* **Your objective**: Some lines in the records below may hold the word "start"; give the number of those lines and nothing else.

______________________________

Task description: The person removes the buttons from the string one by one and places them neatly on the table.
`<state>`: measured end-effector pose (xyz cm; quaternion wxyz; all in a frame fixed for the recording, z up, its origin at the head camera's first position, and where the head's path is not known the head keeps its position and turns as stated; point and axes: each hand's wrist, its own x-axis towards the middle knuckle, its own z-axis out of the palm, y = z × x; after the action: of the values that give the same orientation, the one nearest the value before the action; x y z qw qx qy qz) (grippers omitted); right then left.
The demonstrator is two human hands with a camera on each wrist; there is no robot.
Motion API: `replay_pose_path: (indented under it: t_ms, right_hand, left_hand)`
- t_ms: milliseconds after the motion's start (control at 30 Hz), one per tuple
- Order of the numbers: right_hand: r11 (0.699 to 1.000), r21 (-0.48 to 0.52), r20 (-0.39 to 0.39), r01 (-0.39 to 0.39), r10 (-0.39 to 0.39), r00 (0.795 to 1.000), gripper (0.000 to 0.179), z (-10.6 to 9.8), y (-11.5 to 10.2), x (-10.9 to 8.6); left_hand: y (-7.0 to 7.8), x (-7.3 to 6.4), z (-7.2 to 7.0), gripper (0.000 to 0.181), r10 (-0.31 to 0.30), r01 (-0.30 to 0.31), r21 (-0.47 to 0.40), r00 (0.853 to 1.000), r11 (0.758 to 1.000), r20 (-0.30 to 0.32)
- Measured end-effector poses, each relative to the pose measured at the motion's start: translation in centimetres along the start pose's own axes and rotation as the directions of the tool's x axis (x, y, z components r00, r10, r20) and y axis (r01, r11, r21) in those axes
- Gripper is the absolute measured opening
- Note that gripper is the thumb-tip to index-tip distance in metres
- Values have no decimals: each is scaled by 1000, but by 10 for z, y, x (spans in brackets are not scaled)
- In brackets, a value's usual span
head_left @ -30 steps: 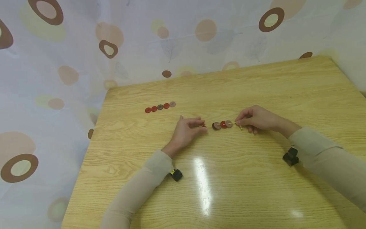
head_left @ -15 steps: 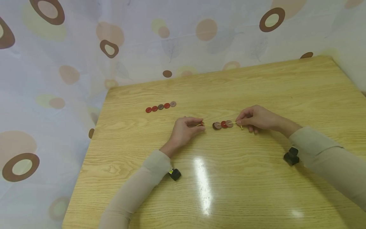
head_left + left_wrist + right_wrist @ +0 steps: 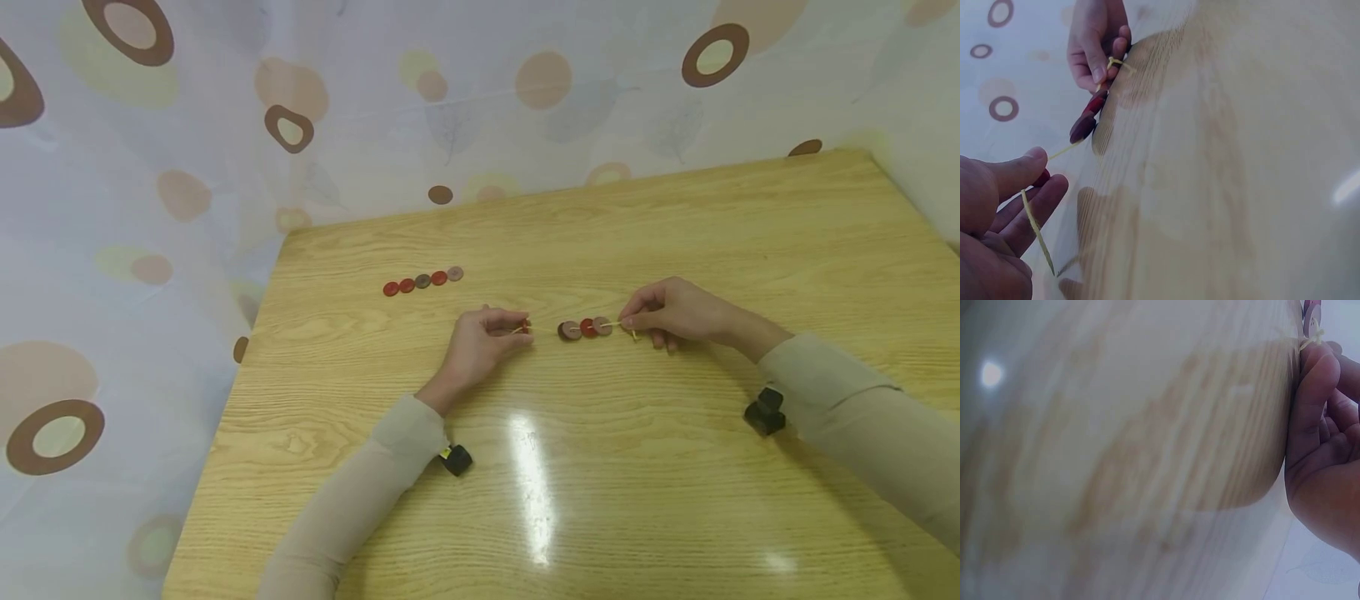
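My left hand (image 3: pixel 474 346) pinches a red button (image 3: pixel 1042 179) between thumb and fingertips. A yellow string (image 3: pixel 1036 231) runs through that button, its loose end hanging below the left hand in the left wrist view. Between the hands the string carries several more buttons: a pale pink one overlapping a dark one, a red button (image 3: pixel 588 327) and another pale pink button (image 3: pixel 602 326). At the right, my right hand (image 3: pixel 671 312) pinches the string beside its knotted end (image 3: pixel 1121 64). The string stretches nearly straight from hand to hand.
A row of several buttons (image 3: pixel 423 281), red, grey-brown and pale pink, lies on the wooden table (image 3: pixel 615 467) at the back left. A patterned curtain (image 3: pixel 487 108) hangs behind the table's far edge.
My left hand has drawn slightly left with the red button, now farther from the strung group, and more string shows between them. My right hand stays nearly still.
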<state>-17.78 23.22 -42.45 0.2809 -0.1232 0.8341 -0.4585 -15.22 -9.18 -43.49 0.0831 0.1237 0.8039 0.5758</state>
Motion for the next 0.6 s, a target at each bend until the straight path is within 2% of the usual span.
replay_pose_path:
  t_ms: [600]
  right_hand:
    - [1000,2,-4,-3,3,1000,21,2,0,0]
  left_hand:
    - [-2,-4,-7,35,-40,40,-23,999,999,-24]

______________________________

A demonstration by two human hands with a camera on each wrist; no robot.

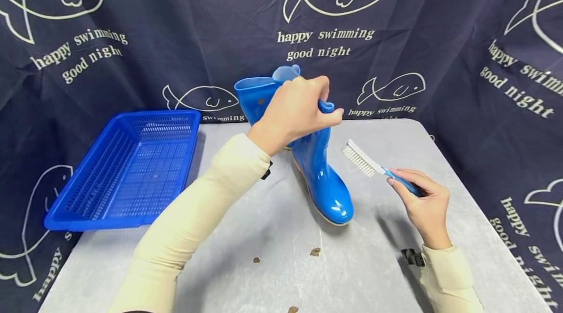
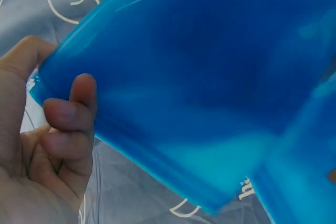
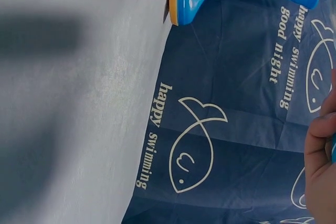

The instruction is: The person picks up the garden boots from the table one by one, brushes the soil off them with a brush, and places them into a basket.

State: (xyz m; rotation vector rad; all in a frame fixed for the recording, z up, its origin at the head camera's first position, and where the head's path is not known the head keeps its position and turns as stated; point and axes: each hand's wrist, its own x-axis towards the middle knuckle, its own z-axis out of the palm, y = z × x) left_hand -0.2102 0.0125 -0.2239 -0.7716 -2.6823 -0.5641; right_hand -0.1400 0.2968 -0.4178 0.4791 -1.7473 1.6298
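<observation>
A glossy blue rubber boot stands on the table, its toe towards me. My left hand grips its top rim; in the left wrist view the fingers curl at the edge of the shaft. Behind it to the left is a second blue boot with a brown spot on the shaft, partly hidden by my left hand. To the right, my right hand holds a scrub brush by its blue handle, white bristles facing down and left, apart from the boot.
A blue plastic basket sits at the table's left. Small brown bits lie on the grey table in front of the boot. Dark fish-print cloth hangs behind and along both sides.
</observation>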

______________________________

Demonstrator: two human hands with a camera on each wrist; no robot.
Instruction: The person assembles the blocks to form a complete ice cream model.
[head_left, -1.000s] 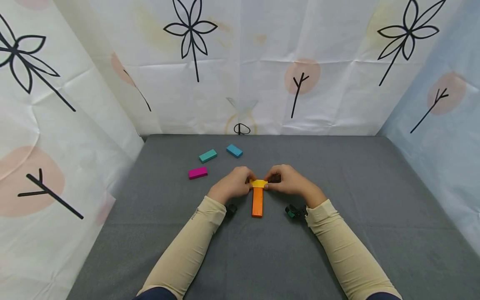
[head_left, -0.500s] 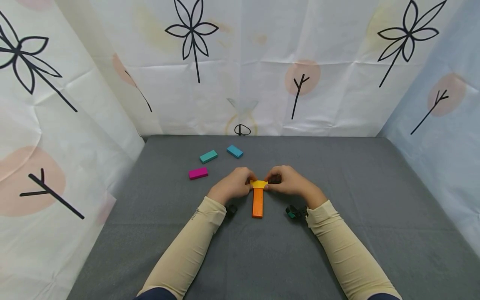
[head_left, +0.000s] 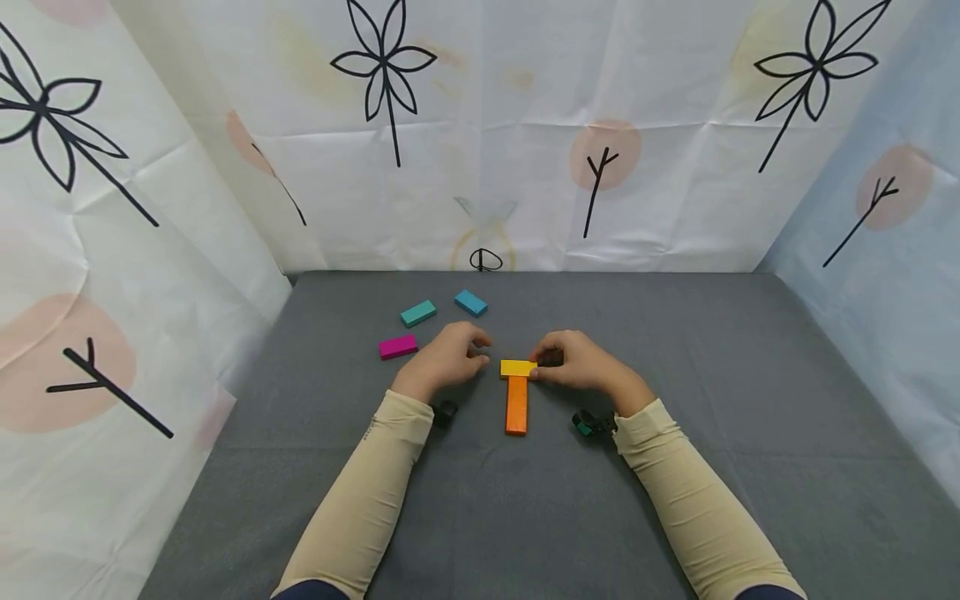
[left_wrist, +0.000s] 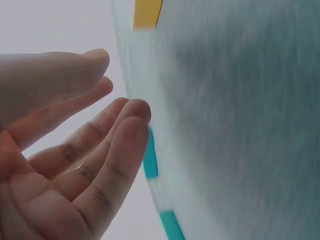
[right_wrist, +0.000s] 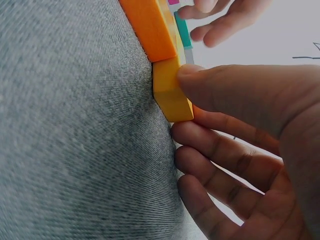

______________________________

* **Your solution**: 2